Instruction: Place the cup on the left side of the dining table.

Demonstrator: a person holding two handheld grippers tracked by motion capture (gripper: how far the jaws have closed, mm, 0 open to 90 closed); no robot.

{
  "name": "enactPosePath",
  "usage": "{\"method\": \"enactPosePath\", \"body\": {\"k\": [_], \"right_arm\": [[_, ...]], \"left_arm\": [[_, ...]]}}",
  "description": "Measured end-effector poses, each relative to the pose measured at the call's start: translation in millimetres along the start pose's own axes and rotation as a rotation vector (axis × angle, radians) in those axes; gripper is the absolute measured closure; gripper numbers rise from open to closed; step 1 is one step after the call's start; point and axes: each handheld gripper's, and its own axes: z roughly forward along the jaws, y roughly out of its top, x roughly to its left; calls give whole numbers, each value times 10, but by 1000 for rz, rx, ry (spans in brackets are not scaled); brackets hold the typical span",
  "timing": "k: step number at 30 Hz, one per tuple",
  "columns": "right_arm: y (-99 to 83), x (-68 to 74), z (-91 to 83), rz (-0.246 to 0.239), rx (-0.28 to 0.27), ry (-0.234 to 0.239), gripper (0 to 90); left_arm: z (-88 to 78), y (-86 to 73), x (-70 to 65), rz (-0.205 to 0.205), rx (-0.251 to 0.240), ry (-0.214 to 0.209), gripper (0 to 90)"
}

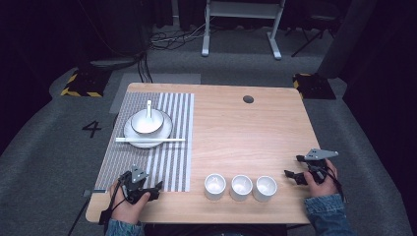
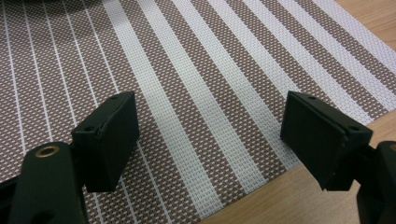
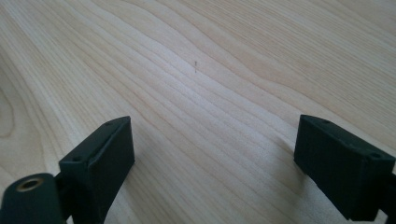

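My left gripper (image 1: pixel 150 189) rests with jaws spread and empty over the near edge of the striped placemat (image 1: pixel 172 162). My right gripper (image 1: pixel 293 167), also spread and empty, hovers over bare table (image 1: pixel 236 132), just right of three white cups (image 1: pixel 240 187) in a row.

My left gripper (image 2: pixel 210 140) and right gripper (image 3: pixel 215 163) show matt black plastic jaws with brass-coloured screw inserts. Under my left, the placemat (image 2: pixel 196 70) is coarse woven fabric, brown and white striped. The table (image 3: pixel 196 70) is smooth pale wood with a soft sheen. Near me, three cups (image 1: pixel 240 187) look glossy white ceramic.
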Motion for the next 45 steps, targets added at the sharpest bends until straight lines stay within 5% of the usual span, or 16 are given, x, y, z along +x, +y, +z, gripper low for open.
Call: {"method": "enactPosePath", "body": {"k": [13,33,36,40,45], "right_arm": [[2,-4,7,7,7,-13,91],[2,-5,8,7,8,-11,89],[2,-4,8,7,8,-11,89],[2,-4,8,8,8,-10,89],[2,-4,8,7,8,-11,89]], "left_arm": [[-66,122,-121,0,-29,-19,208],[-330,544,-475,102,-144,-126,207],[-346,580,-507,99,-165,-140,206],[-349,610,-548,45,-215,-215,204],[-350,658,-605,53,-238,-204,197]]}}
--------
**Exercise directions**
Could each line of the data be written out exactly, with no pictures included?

**Written response**
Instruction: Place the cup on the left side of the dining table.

Demonstrator: a person holding two handheld grippers tracked by motion capture (gripper: how far the jaws have closed, mm, 0 open to 90 closed); no robot.

{
  "name": "enactPosePath",
  "usage": "{\"method\": \"enactPosePath\", \"body\": {\"k\": [_], \"right_arm\": [[_, ...]], \"left_arm\": [[_, ...]]}}",
  "description": "Measured end-effector poses, each relative to the pose measured at the call's start: translation in millimetres along the start pose's own axes and rotation as a rotation vector (axis × angle, radians) in those axes; gripper is the absolute measured closure; gripper numbers rise from open to closed; step 1 is one step after the call's start; point and axes: each handheld gripper's, and its own axes: z roughly forward along the jaws, y roughly out of its top, x roughly to its left; calls give whole numbers, each value times 10, but by 1000 for rz, rx, ry (spans in brackets are not scaled); brackets hold the typical span",
  "timing": "k: step number at 30 Hz, one per tuple",
  "columns": "right_arm: y (-99 to 83), x (-68 to 74), z (-91 to 83), rz (-0.246 to 0.239), rx (-0.28 to 0.27), ry (-0.234 to 0.239), gripper (0 to 90); left_arm: z (-88 to 78), y (-86 to 73), x (-70 to 65), rz (-0.205 to 0.205), rx (-0.251 to 0.240), ry (-0.214 to 0.209), gripper (0 to 90)"
}


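My left gripper (image 1: pixel 150 189) rests with jaws spread and empty over the near edge of the striped placemat (image 1: pixel 172 162). My right gripper (image 1: pixel 293 167), also spread and empty, hovers over bare table (image 1: pixel 236 132), just right of three white cups (image 1: pixel 240 187) in a row.

My left gripper (image 2: pixel 210 140) and right gripper (image 3: pixel 215 163) show matt black plastic jaws with brass-coloured screw inserts. Under my left, the placemat (image 2: pixel 196 70) is coarse woven fabric, brown and white striped. The table (image 3: pixel 196 70) is smooth pale wood with a soft sheen. Near me, three cups (image 1: pixel 240 187) look glossy white ceramic.
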Motion for the next 45 steps, targets added at the sharpest bends until straight lines stay within 5% of the usual span, or 16 are given, x, y, z along +x, +y, +z, gripper low for open.
Call: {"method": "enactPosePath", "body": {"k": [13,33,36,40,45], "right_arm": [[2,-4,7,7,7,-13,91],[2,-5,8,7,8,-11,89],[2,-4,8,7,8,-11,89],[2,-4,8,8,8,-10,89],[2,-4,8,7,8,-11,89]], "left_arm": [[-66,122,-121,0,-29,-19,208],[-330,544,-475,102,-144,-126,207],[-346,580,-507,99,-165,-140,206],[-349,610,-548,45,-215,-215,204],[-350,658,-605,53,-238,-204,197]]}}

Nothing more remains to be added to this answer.